What is the number of lines in the entries that include the word "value"? Respond with the number only.

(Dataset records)
*** Begin section ***
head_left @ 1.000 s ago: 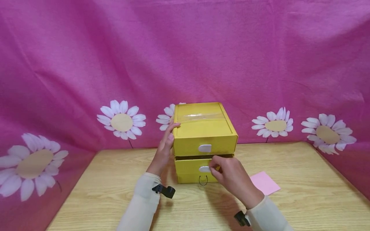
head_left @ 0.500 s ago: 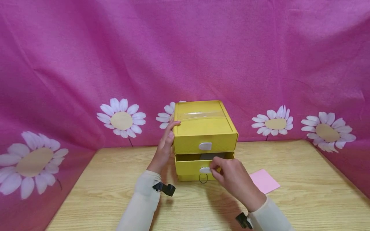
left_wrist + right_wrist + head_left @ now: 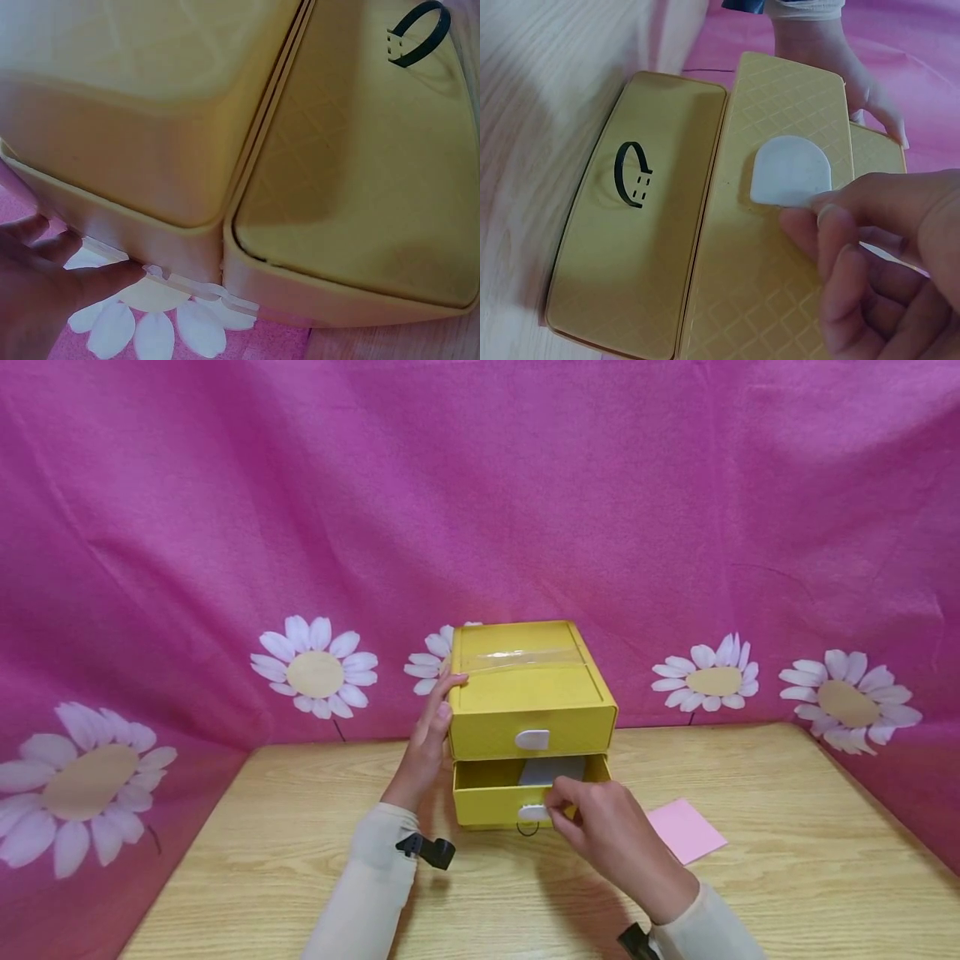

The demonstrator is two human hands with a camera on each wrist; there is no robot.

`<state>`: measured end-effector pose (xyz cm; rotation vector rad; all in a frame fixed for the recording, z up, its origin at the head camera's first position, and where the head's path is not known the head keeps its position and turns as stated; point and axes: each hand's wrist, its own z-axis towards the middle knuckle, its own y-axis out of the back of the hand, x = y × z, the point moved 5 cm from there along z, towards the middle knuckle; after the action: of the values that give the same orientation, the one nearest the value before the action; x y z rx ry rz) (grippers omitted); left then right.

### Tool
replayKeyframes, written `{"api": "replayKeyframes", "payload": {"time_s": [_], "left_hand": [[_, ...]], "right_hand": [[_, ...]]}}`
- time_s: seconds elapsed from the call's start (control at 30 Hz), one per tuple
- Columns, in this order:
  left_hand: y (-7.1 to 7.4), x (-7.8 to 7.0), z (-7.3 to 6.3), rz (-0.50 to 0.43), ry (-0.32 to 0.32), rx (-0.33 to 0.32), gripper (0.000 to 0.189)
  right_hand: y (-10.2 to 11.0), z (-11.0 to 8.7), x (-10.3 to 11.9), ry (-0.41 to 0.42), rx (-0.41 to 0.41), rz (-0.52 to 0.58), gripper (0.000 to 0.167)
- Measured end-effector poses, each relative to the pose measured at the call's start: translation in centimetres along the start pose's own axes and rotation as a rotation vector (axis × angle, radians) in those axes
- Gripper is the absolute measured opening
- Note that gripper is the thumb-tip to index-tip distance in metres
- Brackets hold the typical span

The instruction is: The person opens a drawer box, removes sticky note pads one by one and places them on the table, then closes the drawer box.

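A yellow drawer box (image 3: 528, 689) stands on the table, clear tape across its top. Below its top drawer, another drawer (image 3: 487, 803) is pulled out toward me, with a flat grey piece (image 3: 551, 769) lying inside. My right hand (image 3: 611, 835) pinches the edge of that drawer's white tab (image 3: 791, 172) between thumb and forefinger. My left hand (image 3: 423, 743) rests against the box's left side, its fingers extended along the wall and reaching the top edge. In the right wrist view, a black loop (image 3: 622, 174) sticks out of the yellow front under the pulled drawer.
A pink square paper pad (image 3: 687, 831) lies on the wooden table (image 3: 810, 860), right of the box and close to my right forearm. Behind the table hangs a pink cloth (image 3: 480, 502) printed with white daisies.
The drawer under the top one has slid out toward me, its opening growing from a thin gap and showing the grey piece. My right hand moved with its tab; my left hand stayed.
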<state>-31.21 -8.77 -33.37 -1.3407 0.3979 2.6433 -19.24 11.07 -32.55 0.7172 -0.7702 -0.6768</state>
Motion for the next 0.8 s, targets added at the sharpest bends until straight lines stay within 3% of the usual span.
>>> {"api": "replayKeyframes", "payload": {"time_s": [0.37, 0.6, 0.8], "left_hand": [[-0.1, -0.4, -0.1, -0.011, 0.011, -0.001, 0.049], [-0.1, 0.2, 0.0, -0.024, 0.012, 0.0, 0.048], [-0.3, -1.8, -0.2, -0.039, 0.03, 0.016, 0.047]], "right_hand": [[0.3, -0.7, 0.5, 0.02, -0.014, -0.011, 0.025], [0.5, -1.2, 0.7, 0.06, -0.037, -0.028, 0.025], [0.6, -1.5, 0.9, 0.08, -0.055, -0.03, 0.028]]}}
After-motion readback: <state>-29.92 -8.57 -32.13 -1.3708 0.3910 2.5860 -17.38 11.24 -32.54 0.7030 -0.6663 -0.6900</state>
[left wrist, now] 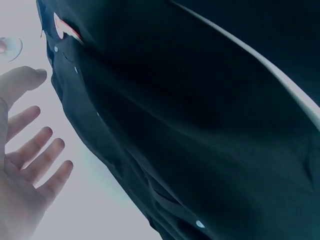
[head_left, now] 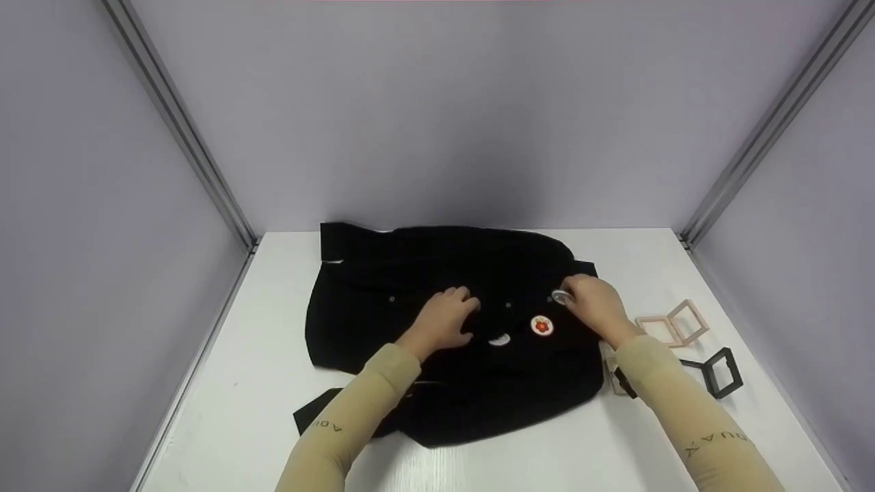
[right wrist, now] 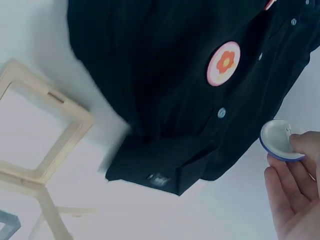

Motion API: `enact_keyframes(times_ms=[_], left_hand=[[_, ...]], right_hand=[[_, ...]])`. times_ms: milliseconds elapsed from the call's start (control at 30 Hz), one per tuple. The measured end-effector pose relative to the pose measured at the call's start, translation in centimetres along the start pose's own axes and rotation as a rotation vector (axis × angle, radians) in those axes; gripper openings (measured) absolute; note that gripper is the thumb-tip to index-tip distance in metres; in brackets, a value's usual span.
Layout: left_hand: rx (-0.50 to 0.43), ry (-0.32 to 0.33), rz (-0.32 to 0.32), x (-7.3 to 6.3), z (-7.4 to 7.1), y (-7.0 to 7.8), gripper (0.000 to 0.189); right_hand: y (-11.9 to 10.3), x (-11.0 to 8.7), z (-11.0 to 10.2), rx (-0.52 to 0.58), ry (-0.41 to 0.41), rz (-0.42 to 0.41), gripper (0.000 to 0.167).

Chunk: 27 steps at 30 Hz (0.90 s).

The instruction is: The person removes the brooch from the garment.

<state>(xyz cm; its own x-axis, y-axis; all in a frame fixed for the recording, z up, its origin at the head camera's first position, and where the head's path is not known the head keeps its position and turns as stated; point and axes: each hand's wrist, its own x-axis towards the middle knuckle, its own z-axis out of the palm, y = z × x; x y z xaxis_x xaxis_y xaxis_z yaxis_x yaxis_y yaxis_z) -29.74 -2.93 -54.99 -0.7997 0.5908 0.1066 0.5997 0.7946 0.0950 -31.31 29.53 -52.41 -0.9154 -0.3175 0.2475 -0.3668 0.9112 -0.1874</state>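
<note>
A black buttoned shirt (head_left: 492,403) lies spread on the white table. My right hand (head_left: 595,307) pinches a round pin badge (right wrist: 274,136) between thumb and fingers, above the shirt's right part. The badge's white back and its pin show in the right wrist view. A round badge with an orange-red flower (head_left: 542,325) sits on the shirt just left of that hand. Farther left is another white badge (head_left: 500,339), partly hidden by cloth. My left hand (head_left: 443,320) is over the shirt's middle; its fingers are spread and hold nothing in the left wrist view.
On the right of the table (head_left: 225,410) stand a light pink hinged frame (head_left: 690,321) and a black hinged frame (head_left: 724,374). More frame parts (head_left: 610,365) show beside the right sleeve. Grey panels (head_left: 437,123) enclose the back and sides.
</note>
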Motion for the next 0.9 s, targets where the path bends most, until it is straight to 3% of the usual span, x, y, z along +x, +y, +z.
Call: enact_keyframes(times_ms=[400,667,900], left_hand=[[0.039,0.001,0.075,1.2,0.6,2.2,0.051],[0.015,-0.023,0.069,1.5,1.0,3.4,0.052],[0.031,-0.030,0.091,1.7,1.5,4.3,0.050]], right_hand=[[3.0,-0.7,-1.5,-0.014,0.012,0.059,0.009],[4.6,-1.4,-3.2,-0.023,-0.007,0.079,0.010],[6.1,-2.1,-4.5,-0.035,0.025,0.098,0.015]])
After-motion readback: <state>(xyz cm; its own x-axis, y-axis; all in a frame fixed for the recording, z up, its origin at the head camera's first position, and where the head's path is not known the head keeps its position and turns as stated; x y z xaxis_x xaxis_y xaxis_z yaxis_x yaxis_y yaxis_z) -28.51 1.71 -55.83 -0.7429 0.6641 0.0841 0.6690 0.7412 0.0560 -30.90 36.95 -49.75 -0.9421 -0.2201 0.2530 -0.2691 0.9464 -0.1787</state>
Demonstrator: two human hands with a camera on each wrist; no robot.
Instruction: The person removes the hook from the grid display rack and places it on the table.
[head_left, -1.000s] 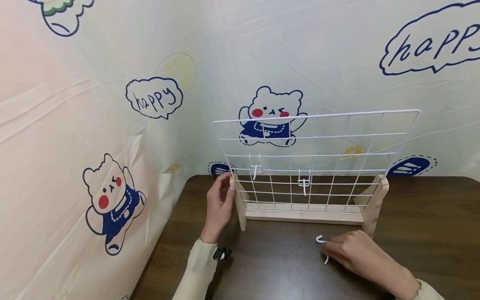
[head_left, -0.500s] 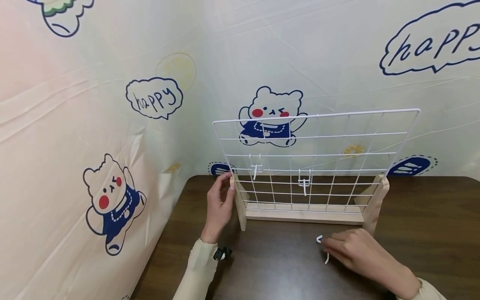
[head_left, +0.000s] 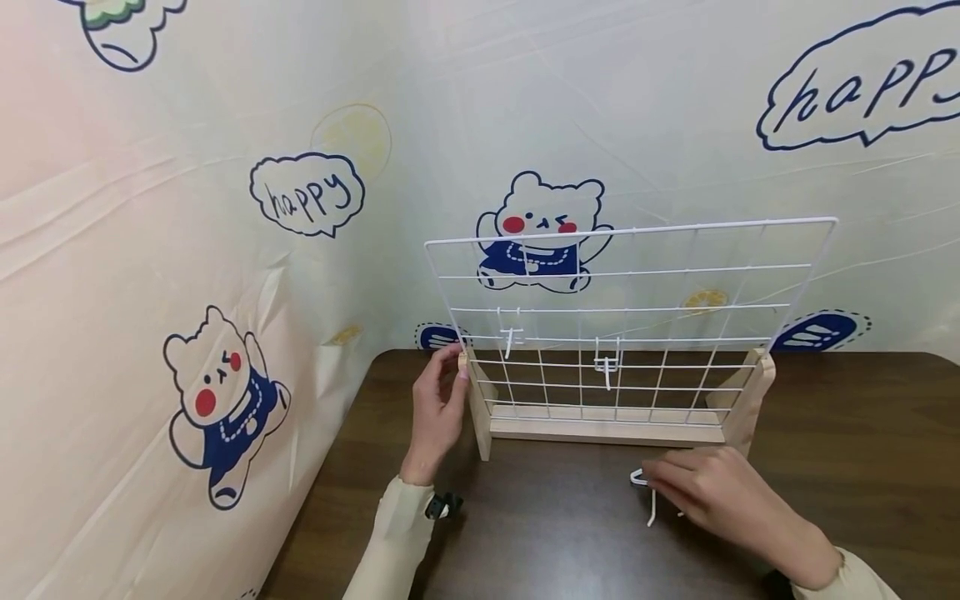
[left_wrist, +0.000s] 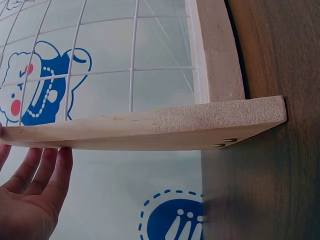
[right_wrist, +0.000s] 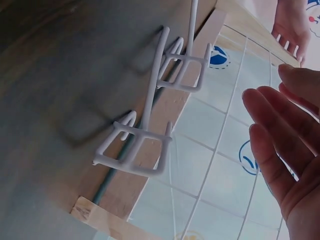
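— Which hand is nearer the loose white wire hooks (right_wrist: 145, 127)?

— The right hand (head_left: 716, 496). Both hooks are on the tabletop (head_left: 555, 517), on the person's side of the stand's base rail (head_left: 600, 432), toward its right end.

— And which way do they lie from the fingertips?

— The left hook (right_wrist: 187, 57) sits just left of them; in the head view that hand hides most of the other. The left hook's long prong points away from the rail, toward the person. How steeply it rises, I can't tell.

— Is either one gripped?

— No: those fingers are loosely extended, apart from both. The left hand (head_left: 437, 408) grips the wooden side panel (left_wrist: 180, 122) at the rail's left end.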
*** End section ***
Exercise output
2